(Items from a dataset)
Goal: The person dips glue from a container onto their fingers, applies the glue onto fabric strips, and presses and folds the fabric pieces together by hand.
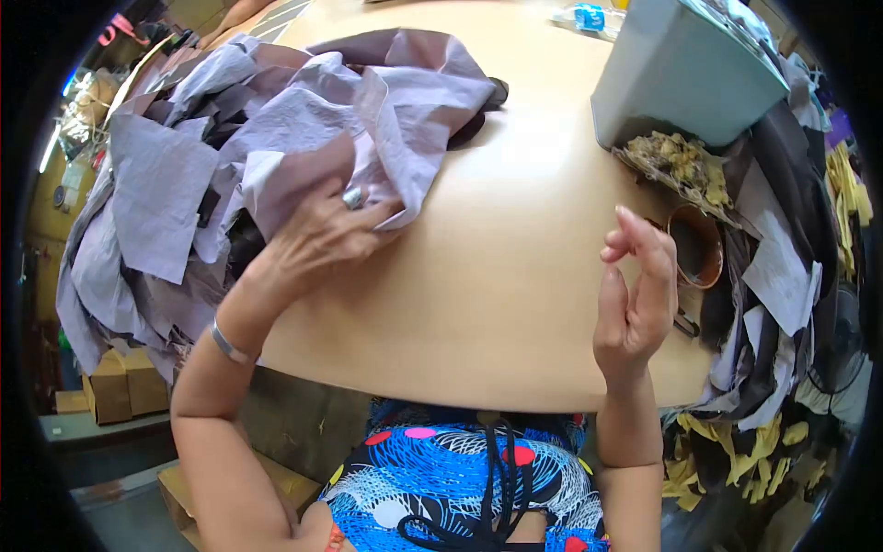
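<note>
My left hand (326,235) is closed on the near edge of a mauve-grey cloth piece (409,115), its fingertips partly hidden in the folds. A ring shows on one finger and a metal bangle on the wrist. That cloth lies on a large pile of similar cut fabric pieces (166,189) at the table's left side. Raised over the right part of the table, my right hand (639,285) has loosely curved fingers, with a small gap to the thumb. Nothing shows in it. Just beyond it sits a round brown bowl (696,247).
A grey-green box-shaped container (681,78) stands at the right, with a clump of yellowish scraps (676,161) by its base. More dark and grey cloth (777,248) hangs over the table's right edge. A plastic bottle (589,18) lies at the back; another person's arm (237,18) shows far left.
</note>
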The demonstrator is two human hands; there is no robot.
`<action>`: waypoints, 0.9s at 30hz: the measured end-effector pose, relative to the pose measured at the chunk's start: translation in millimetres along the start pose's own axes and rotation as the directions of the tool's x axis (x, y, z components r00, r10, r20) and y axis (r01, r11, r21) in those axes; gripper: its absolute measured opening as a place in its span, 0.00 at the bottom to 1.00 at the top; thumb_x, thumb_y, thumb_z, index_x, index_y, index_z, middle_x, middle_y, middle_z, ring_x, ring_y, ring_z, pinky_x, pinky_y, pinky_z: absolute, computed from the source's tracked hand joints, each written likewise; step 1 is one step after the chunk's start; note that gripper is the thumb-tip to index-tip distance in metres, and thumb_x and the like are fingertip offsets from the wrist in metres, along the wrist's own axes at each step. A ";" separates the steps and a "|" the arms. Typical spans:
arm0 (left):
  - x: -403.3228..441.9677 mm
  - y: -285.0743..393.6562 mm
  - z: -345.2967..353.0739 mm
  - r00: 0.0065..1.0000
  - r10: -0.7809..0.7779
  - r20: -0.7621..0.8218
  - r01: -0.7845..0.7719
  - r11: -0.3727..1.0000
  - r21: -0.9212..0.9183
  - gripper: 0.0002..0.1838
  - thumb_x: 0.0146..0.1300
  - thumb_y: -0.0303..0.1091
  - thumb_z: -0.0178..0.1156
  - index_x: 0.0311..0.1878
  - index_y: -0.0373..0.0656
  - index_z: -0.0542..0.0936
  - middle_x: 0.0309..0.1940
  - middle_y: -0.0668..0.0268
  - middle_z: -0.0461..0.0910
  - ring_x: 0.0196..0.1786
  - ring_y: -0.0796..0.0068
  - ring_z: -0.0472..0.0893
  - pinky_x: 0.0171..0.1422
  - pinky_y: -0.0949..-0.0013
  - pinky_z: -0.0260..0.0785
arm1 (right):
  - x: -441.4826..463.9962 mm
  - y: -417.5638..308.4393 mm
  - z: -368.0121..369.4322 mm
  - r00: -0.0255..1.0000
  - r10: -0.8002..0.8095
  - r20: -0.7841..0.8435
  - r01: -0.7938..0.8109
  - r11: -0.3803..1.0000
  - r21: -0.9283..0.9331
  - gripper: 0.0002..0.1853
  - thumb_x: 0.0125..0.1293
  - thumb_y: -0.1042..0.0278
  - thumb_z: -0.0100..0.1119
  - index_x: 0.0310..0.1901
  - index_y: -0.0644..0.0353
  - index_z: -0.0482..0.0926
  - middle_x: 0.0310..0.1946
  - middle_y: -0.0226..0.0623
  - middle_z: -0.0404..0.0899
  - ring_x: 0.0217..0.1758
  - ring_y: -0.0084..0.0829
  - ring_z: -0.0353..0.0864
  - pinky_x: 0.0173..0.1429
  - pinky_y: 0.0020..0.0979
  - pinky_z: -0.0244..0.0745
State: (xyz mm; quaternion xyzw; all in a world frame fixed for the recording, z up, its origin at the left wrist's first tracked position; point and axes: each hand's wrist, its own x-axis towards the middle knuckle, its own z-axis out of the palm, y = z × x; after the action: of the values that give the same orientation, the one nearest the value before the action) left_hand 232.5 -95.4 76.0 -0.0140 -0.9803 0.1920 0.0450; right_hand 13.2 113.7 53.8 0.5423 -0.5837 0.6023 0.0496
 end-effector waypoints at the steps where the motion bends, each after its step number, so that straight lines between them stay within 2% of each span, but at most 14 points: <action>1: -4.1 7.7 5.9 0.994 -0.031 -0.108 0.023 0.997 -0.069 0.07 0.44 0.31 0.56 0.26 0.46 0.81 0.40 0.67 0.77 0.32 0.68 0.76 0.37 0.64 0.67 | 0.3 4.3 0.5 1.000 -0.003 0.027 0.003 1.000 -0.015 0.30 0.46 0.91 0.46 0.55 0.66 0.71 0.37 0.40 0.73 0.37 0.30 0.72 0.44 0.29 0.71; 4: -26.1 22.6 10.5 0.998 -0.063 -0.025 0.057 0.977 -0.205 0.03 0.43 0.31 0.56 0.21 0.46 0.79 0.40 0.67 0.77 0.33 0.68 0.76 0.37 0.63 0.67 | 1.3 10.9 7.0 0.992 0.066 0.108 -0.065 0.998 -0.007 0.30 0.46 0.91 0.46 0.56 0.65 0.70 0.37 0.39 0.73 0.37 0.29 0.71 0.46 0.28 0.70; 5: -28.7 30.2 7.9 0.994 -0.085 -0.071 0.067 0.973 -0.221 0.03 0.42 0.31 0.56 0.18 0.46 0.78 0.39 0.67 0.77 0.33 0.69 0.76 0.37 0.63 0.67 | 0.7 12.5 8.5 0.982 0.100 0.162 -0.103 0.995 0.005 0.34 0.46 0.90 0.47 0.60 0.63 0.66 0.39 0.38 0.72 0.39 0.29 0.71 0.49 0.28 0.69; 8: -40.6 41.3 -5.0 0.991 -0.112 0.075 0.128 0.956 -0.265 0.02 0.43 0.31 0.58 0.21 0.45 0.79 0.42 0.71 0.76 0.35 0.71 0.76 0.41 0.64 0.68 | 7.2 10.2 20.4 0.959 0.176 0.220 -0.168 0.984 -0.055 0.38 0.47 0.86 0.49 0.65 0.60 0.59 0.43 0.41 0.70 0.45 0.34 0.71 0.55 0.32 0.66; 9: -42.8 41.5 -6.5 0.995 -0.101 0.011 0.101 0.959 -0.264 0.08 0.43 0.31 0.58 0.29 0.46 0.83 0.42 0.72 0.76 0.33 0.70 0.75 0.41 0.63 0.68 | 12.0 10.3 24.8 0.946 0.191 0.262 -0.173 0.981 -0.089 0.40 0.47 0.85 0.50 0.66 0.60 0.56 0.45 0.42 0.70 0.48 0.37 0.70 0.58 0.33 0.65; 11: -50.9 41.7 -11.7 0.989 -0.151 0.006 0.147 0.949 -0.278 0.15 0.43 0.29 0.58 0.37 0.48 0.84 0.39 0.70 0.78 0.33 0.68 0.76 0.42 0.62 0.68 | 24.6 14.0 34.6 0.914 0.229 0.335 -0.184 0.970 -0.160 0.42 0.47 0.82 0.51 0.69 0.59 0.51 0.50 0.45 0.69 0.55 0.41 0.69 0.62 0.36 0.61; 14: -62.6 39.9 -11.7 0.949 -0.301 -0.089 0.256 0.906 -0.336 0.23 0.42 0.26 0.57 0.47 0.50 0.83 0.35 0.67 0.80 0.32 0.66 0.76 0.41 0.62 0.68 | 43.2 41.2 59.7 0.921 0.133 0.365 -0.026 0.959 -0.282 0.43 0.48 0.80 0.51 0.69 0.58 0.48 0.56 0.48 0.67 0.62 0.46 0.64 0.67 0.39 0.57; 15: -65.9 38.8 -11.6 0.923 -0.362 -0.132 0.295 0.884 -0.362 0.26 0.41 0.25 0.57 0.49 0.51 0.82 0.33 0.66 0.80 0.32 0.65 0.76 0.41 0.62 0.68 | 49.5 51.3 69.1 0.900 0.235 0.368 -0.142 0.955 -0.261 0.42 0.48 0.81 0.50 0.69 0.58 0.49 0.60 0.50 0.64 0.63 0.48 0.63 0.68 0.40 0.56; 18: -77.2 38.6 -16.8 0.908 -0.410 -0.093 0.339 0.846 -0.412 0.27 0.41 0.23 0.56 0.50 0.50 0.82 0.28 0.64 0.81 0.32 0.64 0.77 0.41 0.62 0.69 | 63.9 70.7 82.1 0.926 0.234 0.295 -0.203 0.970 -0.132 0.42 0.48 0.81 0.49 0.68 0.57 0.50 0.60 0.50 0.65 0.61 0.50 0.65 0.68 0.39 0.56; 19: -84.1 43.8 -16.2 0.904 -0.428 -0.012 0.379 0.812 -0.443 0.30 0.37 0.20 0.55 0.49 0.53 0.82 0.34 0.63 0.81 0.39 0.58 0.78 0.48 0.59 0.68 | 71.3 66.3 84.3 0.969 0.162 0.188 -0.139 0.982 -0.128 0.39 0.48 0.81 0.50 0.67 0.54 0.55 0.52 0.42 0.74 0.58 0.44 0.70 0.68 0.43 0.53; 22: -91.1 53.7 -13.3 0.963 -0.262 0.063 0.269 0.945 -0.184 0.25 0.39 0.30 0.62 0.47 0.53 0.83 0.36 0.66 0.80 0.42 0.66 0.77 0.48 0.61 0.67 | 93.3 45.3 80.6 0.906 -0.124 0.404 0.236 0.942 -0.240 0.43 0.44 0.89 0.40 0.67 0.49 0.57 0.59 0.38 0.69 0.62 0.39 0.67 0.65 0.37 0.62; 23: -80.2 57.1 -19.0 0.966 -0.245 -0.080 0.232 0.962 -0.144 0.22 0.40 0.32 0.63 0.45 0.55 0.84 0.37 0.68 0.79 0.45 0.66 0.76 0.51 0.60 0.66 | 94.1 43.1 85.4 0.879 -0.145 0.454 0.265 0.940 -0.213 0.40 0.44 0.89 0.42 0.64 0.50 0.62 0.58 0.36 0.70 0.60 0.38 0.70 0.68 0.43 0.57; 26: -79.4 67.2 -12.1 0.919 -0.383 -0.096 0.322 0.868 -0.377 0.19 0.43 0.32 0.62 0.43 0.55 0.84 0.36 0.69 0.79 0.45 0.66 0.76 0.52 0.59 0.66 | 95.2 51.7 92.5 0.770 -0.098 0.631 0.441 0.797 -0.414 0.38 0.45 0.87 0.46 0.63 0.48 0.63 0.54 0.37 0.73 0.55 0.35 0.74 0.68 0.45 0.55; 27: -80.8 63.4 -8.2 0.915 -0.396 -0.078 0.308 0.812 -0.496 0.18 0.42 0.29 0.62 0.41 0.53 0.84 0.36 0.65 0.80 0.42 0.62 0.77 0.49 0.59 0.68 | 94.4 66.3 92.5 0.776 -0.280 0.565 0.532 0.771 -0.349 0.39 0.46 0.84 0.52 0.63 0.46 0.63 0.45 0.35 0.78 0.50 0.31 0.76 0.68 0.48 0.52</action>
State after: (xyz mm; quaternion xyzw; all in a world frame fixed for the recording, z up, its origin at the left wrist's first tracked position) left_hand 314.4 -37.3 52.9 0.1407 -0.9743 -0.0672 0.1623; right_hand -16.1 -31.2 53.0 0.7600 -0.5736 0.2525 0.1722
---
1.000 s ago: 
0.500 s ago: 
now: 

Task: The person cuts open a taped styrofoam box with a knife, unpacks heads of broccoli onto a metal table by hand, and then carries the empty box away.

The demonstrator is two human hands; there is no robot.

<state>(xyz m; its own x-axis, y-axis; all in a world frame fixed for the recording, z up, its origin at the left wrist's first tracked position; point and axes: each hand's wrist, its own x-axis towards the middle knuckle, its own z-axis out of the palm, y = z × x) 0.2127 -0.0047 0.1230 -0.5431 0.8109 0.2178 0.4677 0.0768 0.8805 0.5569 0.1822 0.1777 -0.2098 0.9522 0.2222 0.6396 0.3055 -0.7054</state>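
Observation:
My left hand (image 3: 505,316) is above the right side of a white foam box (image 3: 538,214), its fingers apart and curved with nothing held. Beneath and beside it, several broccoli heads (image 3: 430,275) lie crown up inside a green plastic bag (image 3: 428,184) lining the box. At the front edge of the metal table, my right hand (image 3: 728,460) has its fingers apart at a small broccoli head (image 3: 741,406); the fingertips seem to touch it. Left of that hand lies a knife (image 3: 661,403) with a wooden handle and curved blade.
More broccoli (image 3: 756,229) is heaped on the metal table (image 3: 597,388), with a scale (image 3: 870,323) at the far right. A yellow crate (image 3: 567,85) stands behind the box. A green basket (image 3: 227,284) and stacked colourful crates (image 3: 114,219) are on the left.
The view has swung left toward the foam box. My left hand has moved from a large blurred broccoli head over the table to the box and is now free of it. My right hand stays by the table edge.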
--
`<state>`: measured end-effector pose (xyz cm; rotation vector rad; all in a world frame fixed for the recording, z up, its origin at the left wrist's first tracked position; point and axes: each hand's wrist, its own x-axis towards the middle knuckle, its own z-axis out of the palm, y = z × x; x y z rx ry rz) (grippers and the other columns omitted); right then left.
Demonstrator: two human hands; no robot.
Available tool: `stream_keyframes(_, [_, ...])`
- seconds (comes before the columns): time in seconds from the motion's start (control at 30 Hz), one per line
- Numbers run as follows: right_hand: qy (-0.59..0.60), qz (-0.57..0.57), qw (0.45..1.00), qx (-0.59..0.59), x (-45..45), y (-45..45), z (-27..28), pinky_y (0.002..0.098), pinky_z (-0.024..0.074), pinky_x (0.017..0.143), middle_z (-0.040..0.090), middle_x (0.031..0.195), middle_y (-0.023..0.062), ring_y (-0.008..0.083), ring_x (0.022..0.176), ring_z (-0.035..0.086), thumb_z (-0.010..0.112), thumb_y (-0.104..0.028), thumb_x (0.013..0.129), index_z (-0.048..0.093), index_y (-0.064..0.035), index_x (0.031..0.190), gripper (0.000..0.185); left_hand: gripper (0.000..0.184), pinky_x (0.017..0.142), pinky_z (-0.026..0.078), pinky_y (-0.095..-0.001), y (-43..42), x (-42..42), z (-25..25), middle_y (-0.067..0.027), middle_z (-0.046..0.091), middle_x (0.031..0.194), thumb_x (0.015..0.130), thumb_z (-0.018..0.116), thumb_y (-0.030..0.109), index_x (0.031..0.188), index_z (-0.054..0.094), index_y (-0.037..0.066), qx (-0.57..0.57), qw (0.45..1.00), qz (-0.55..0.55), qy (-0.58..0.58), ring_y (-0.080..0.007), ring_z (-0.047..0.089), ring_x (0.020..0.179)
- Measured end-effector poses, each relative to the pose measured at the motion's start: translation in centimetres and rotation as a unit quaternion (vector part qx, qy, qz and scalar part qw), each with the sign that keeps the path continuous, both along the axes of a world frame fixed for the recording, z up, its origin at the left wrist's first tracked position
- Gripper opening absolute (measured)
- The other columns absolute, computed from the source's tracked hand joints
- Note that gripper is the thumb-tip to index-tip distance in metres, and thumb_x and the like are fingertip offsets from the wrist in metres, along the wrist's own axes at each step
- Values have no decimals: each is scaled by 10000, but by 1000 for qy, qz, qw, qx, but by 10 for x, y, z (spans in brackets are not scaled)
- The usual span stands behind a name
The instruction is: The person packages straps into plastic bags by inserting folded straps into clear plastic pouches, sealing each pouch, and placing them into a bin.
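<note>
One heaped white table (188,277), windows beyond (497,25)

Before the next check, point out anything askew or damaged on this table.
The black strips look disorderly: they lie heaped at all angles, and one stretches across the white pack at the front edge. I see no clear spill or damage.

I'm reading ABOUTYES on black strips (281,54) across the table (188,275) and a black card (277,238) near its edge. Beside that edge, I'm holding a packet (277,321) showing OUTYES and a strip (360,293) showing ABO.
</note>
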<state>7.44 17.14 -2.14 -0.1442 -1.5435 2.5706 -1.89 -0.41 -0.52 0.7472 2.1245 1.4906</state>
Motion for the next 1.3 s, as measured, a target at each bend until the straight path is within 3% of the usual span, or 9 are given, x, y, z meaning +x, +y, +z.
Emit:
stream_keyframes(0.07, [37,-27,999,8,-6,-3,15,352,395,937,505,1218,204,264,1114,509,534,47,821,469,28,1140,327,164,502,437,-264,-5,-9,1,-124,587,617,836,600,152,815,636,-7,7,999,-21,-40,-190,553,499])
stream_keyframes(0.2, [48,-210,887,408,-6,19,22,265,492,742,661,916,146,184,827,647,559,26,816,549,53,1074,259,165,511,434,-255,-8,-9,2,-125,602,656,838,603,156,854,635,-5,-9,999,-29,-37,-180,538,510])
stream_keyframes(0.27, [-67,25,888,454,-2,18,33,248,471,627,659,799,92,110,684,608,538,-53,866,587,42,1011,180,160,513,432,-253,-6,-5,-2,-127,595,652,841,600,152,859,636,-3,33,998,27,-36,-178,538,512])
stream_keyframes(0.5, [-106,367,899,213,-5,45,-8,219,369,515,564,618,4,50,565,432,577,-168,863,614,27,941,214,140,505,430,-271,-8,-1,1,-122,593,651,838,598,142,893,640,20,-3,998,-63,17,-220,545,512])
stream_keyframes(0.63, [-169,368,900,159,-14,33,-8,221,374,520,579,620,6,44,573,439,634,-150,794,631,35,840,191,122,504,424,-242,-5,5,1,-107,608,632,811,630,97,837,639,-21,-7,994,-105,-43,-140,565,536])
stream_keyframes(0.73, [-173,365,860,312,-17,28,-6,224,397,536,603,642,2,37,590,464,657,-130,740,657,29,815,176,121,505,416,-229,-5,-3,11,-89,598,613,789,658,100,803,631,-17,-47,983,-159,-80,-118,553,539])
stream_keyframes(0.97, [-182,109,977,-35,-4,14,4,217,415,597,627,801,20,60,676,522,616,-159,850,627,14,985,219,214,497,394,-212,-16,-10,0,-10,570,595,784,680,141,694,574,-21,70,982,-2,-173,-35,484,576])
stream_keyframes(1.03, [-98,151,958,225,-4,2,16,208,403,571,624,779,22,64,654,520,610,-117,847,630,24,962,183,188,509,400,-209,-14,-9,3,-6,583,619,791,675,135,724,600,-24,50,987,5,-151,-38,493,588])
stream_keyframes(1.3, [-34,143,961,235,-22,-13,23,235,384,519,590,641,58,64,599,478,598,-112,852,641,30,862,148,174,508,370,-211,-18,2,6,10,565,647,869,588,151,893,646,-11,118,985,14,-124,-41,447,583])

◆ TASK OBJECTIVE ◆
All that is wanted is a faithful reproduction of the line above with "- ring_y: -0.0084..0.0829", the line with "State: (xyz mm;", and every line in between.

◆ YOUR RESPONSE ◆
  - ring_y: -0.0084..0.0829
  - ring_z: -0.0353..0.0864
  - pinky_x: 0.0173..0.1429
  - pinky_y: 0.0020..0.0979
  - pinky_z: -0.0244..0.0745
State: (xyz mm; quaternion xyzw; all in a world frame fixed for the recording, z up, its origin at the left wrist's first tracked position; point and axes: each hand's wrist, its own x-axis towards the middle knuckle, its own z-axis out of the palm, y = z × x; after the action: of the values that give the same orientation, the one nearest the value before the action) left_hand 232.5 -95.4 76.0 -0.0140 -0.9803 0.1920 0.0450; right_hand 13.2 113.7 53.8 0.5423 -0.5837 0.6023 0.0496

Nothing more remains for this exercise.